I’m Elijah Dixon, and I’m running for Congress because waiting for the system to fix itself has become a luxury working families can no longer afford.
As a young adult, I came of age amid housing insecurity, economic precarity, and the constant pressure of displacement that defines life for so many working-class people. I began organizing not out of theory, but necessity — responding to the very real conditions facing families who were being pushed out, priced out, and left behind. Those same conditions eventually pushed me toward entrepreneurship, not as an aspiration, but as a means of survival.

My politics were shaped by instability — not ideology.
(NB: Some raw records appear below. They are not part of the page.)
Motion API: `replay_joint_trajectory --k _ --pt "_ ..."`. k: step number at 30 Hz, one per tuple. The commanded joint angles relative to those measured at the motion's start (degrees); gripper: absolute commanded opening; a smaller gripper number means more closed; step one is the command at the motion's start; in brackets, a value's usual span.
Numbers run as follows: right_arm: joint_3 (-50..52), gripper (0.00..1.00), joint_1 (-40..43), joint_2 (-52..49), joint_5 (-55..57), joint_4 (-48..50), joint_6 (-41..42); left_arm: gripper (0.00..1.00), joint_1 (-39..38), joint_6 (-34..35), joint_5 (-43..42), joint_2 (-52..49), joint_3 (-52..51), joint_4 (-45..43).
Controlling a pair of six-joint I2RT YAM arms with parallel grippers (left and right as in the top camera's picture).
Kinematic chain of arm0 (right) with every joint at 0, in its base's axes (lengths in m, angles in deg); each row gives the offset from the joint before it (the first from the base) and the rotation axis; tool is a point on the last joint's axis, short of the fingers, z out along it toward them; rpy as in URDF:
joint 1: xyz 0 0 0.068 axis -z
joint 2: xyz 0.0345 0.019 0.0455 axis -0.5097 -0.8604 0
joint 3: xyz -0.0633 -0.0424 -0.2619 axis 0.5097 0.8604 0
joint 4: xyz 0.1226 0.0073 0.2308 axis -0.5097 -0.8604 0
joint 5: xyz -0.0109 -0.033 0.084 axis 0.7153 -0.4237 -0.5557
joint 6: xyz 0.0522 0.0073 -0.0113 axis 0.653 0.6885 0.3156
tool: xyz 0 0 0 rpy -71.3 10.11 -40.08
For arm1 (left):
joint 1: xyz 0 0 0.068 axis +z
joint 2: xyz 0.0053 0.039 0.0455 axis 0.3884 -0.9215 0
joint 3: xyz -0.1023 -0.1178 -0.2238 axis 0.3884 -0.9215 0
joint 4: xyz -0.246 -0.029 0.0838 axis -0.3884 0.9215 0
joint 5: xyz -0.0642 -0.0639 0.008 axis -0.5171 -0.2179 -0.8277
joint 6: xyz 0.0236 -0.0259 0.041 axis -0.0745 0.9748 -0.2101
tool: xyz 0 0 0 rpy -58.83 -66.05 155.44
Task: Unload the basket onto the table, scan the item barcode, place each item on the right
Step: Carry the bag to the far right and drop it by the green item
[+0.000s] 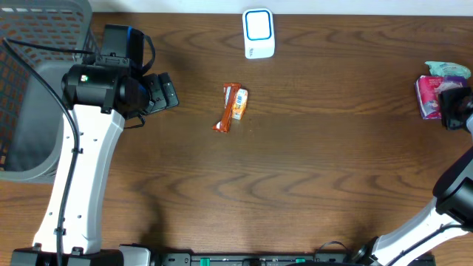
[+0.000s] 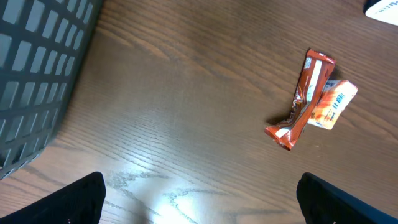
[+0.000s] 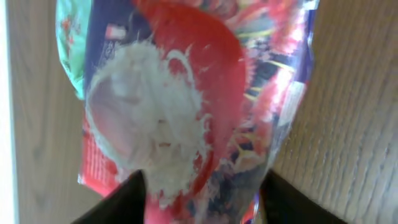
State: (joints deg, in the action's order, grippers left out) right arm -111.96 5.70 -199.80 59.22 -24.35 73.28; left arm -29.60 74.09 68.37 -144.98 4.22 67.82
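Observation:
A red and purple snack packet [image 3: 186,93] with a white fluffy picture on it lies at the table's far right edge [image 1: 430,94]. My right gripper [image 3: 204,185] hangs over its near end, jaws apart, one finger on each side of it; I cannot tell whether the fingers touch it. In the overhead view the right gripper [image 1: 449,111] is just in front of the packet. An orange snack bar [image 1: 231,106] with a barcode label [image 2: 336,102] lies mid-table. My left gripper [image 2: 199,185] is wide open and empty, well left of the bar [image 2: 305,99].
A white scanner [image 1: 259,33] stands at the back centre, its edge showing at the left wrist view's top right [image 2: 382,7]. A grey mesh basket [image 1: 29,44] sits at the far left, beside the left arm [image 2: 37,62]. A teal packet [image 1: 447,69] lies behind the red one.

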Motion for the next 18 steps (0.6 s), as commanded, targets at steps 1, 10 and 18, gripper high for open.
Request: replay_joint_trajectory --k 1,10,18 --pt "-1.31 0.72 0.55 7.34 -1.31 -1.11 0.09 0.98 0.2 -0.31 0.55 0.52 -0.02 0.17" --pt "-2.49 0.99 -0.66 22.25 -6.19 -3.89 -5.35 0.98 0.2 -0.31 0.55 0.52 -0.02 0.17" --pt "-2.43 0.99 -9.68 24.39 -21.29 -6.4 -9.22 0.98 0.2 -0.31 0.55 0.52 -0.02 0.15"
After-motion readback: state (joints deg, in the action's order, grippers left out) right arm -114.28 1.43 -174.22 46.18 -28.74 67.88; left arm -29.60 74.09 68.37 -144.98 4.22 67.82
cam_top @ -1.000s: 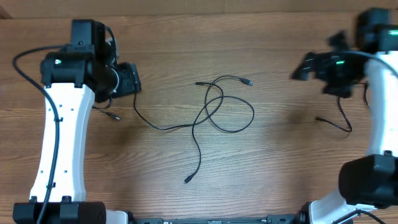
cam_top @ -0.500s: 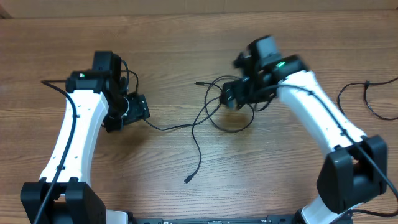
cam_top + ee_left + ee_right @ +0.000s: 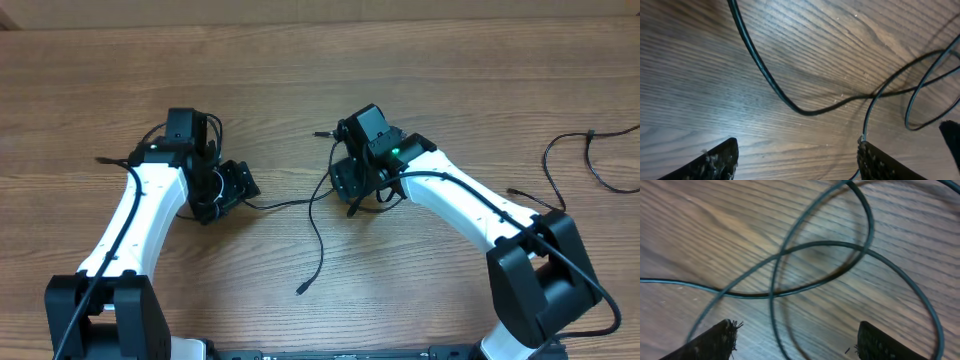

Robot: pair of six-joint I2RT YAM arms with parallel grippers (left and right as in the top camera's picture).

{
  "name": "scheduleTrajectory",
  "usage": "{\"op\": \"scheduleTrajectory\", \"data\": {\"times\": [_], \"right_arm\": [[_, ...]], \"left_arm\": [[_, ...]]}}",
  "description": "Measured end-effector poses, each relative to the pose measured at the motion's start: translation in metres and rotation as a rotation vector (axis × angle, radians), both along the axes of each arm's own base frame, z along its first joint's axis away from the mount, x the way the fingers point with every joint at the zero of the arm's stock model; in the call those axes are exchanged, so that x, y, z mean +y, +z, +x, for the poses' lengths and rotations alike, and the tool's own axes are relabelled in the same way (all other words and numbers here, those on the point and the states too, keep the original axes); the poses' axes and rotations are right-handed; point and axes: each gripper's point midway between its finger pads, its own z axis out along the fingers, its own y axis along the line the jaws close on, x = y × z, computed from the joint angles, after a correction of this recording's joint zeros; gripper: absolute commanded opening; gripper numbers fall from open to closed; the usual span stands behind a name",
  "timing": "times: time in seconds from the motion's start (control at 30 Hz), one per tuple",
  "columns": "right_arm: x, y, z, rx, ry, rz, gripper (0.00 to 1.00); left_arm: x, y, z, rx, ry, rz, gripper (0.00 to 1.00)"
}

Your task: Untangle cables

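Thin black cables (image 3: pixel 320 250) lie in loose crossing loops at the middle of the wooden table, with one plug end at the front (image 3: pixel 300 290) and one at the back (image 3: pixel 318 133). My left gripper (image 3: pixel 243 186) is open, low over the left strand; in the left wrist view its jaws (image 3: pixel 797 160) straddle bare wood, and a cable (image 3: pixel 805 112) curves just ahead, with a thin strand touching the right finger. My right gripper (image 3: pixel 351 200) is open over the loops, and in the right wrist view a crossing cable (image 3: pixel 775 255) runs down between its jaws (image 3: pixel 797 342).
A separate thin black cable (image 3: pixel 545 157) lies in loose curves at the right edge of the table. The two white arms reach in from the front corners, with thicker black wires along them.
My right arm has swung from the far right to the central loops and come down over them. My left arm has moved right and forward along the left strand.
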Motion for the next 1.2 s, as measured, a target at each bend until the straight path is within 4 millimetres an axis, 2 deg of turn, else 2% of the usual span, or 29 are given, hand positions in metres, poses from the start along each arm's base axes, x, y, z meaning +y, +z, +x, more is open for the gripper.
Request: {"op": "scheduleTrajectory", "data": {"times": [0.17, 0.67, 1.0, 1.03, 1.1, 1.17, 1.2], "right_arm": [[-0.002, -0.005, 0.003, -0.006, -0.007, -0.018, 0.77], [-0.006, -0.008, -0.001, 0.013, -0.009, -0.035, 0.77], [-0.009, -0.011, -0.006, 0.032, -0.008, -0.048, 0.77], [-0.009, -0.011, -0.006, 0.033, -0.009, -0.049, 0.77], [-0.009, -0.011, -0.006, 0.035, -0.009, -0.05, 0.77], [-0.01, -0.011, -0.007, 0.039, -0.009, -0.052, 0.77], [-0.01, -0.011, -0.007, 0.04, -0.009, -0.052, 0.77]], "left_arm": [[-0.001, -0.006, 0.008, -0.025, 0.048, 0.006, 0.73], [0.009, -0.016, 0.014, -0.034, 0.218, 0.168, 0.72], [0.008, -0.043, 0.009, -0.044, 0.312, 0.168, 0.67], [0.008, -0.045, 0.009, -0.048, 0.315, 0.166, 0.62], [0.009, -0.048, 0.012, -0.065, 0.329, 0.166, 0.44], [0.011, -0.049, 0.012, -0.067, 0.344, 0.174, 0.22], [0.012, -0.049, 0.012, -0.07, 0.343, 0.18, 0.07]]}}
Entrepreneurship was never about chasing opportunity. It was about refusing to accept a life defined by precarious wages and instability. My life’s trajectory — and my politics — were forged by those conditions.
After years of grassroots organizing, I went on to work in the community development finance sector, managing programs designed to expand access to capital, stabilize neighborhoods, and help working families build income and long-term wealth. That work deepened my understanding of how policy, finance, and power intersect — and it also exposed the limits of incremental reform.
What I learned is this: the challenges we face aren’t abstract. They show up in overdue rent notices, in parents juggling multiple jobs, in small businesses struggling to survive, and in communities doing everything they can with far too little support. We don’t need more slogans. We need leadership that understands how systems actually work — and who they’re failing.
At its core, this campaign is about dignity. People are working harder than ever and still falling behind. That isn’t a personal failure — it’s a systemic one. Government should exist to protect people from instability, not normalize it.
Becoming a father made the urgency unmistakable. When you’re responsible for a child’s future, waiting stops being an option. You begin to see clearly what’s at stake — and who bears the cost of inaction.
That’s why my campaign is centered on reducing economic precarity and expanding collective security: healthcare as infrastructure, universal childcare, paid family leave, housing policies that prevent displacement and speculation, and climate-forward investments that create stable, well-paying jobs.
This campaign isn’t a referendum on any one person or party. It’s a test of our ideals — whether we believe families deserve stability, work should be rewarded with dignity, and our children should have a fair shot at the future, no matter their ZIP code.

I’m running because I believe those ideals are worth fighting for — and because waiting is no longer an option.